WHAT THE TASK ASKS — Filter the records below down to lines containing "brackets".

*** ENTRIES SUPPLIED

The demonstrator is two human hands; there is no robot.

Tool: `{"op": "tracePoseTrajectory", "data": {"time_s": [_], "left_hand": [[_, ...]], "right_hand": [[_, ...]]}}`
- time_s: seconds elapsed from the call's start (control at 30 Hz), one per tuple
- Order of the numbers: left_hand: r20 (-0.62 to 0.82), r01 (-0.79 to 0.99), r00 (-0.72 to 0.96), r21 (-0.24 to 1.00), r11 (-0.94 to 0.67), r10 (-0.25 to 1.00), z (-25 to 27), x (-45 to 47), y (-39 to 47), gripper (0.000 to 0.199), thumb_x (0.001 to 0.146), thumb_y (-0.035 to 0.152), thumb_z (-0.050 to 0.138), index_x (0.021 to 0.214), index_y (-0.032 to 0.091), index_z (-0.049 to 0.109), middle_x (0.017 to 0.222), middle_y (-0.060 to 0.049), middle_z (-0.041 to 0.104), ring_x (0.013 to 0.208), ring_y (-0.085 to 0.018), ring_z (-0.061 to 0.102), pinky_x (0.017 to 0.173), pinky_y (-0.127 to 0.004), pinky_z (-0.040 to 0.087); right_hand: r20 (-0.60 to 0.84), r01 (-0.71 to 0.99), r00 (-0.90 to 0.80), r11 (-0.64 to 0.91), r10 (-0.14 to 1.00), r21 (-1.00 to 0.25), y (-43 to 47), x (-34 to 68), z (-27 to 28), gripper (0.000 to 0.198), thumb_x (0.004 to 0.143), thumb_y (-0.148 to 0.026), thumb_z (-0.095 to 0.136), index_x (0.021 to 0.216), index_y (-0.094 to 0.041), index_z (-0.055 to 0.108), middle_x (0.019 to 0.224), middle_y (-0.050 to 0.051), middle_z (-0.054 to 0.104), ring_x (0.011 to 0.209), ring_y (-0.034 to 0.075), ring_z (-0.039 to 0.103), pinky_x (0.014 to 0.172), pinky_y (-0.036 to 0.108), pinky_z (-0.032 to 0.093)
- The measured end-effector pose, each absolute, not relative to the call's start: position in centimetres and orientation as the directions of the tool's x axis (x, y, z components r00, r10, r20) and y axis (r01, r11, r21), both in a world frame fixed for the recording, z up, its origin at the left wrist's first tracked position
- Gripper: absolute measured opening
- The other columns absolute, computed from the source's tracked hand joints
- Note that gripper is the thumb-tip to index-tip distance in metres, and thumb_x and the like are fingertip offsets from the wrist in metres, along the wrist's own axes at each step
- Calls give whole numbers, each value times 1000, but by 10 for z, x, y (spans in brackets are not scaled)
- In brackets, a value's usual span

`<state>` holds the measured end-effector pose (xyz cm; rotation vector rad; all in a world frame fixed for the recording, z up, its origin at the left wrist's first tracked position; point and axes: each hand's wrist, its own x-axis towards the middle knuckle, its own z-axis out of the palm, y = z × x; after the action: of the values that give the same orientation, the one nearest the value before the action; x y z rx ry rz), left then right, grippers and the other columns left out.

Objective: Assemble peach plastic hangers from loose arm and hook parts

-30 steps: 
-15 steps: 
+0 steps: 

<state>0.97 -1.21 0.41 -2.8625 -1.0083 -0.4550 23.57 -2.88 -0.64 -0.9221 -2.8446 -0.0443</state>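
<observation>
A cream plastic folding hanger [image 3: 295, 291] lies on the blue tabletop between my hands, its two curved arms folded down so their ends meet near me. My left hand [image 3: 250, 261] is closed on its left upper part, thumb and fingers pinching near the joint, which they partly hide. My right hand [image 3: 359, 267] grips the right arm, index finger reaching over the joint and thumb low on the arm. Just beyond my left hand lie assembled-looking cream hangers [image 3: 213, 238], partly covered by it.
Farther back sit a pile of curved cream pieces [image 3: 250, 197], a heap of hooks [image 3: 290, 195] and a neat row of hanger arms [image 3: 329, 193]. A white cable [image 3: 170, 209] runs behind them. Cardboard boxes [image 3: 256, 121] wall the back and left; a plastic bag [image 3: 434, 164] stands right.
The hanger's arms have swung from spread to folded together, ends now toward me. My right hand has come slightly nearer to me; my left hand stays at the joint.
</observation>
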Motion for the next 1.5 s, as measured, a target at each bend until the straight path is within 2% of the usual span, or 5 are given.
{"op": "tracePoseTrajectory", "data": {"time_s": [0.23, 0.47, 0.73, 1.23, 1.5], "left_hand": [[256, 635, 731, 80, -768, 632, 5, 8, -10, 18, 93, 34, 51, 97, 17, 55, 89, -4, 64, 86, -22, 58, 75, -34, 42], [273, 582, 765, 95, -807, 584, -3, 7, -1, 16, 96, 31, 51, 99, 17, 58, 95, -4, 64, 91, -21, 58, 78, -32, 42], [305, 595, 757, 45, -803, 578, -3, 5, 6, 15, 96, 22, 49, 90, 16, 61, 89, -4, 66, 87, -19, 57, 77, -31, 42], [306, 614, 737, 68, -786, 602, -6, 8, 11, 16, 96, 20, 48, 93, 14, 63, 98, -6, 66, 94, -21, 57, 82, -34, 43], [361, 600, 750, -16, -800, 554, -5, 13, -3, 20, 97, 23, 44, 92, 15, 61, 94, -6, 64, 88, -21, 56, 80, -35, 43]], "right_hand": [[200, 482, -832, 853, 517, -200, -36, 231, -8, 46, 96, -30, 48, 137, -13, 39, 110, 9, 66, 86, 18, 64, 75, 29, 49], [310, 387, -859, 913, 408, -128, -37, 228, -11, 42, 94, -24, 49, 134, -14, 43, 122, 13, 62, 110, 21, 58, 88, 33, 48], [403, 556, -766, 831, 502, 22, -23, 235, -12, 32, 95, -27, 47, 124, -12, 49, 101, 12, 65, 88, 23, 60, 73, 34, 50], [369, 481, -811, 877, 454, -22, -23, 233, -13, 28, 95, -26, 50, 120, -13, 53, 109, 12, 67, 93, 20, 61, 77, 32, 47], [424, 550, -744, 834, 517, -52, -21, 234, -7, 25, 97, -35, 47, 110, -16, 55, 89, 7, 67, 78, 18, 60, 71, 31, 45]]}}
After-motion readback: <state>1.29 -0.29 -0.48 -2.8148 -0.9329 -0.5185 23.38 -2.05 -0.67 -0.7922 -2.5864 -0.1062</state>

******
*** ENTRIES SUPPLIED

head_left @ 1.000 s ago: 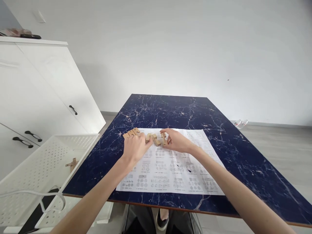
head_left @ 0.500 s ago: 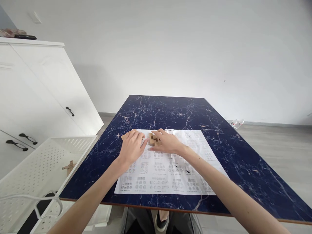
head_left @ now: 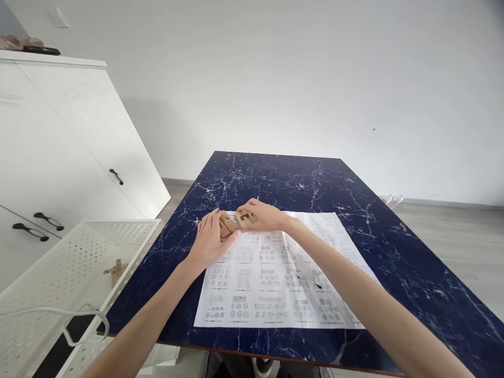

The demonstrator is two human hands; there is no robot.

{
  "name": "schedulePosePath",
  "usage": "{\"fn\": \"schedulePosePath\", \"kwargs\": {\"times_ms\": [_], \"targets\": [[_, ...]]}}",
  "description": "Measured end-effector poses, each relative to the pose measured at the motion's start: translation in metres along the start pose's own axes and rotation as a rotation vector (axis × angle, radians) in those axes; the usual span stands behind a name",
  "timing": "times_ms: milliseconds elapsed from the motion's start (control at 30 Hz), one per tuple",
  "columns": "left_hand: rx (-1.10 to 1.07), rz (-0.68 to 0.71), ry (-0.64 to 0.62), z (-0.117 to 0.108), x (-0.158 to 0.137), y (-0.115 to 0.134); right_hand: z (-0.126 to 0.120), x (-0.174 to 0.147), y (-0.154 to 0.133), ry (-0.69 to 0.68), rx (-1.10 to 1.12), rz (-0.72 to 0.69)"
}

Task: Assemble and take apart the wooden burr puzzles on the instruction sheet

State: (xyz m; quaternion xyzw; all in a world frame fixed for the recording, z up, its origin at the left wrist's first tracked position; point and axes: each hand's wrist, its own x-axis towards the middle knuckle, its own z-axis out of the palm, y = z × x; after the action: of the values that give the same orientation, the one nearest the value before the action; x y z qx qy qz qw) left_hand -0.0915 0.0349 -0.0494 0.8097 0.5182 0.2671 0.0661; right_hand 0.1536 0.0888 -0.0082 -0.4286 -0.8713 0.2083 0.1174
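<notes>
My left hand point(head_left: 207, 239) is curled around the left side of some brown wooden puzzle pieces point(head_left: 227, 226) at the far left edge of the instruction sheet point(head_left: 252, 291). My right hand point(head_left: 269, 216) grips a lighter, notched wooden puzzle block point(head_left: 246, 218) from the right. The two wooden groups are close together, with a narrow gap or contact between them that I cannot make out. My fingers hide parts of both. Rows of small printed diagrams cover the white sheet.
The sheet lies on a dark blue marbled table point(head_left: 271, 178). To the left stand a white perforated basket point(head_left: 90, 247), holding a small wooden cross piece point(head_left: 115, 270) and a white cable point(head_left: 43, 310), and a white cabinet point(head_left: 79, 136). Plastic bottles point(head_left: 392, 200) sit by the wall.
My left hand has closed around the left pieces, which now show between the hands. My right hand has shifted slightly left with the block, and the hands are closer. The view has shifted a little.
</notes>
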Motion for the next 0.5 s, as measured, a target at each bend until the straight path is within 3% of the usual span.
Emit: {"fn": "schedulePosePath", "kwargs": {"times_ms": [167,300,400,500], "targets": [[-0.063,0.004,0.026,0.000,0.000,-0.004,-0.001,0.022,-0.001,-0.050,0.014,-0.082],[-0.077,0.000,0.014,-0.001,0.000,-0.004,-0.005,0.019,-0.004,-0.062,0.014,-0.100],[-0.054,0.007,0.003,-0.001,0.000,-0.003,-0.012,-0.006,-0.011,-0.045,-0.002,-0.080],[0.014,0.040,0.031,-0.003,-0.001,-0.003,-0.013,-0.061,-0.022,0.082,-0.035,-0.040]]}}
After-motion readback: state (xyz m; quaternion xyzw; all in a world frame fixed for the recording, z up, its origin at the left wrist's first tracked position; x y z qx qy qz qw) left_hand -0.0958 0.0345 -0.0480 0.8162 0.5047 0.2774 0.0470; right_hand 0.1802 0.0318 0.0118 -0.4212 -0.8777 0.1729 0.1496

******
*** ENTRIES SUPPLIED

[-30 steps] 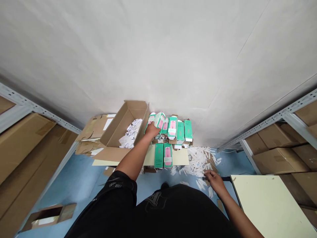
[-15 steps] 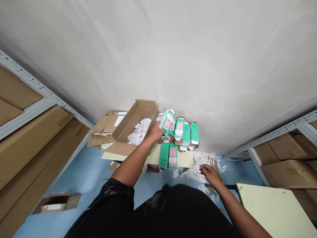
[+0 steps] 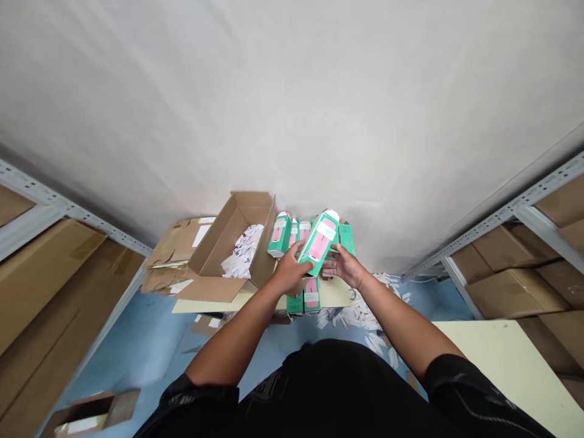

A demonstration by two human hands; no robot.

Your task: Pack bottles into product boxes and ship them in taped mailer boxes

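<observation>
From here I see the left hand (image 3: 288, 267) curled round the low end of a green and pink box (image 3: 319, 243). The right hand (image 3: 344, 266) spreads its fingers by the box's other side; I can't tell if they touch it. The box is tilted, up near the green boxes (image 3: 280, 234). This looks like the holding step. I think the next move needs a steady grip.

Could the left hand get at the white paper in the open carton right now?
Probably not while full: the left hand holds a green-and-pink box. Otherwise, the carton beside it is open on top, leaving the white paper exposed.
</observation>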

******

PROBLEM SOLUTION —
- Calls give whole numbers, each value times 1000, but by 10 for z, x, y (spans in brackets are not scaled)
- In brackets, a value's usual span

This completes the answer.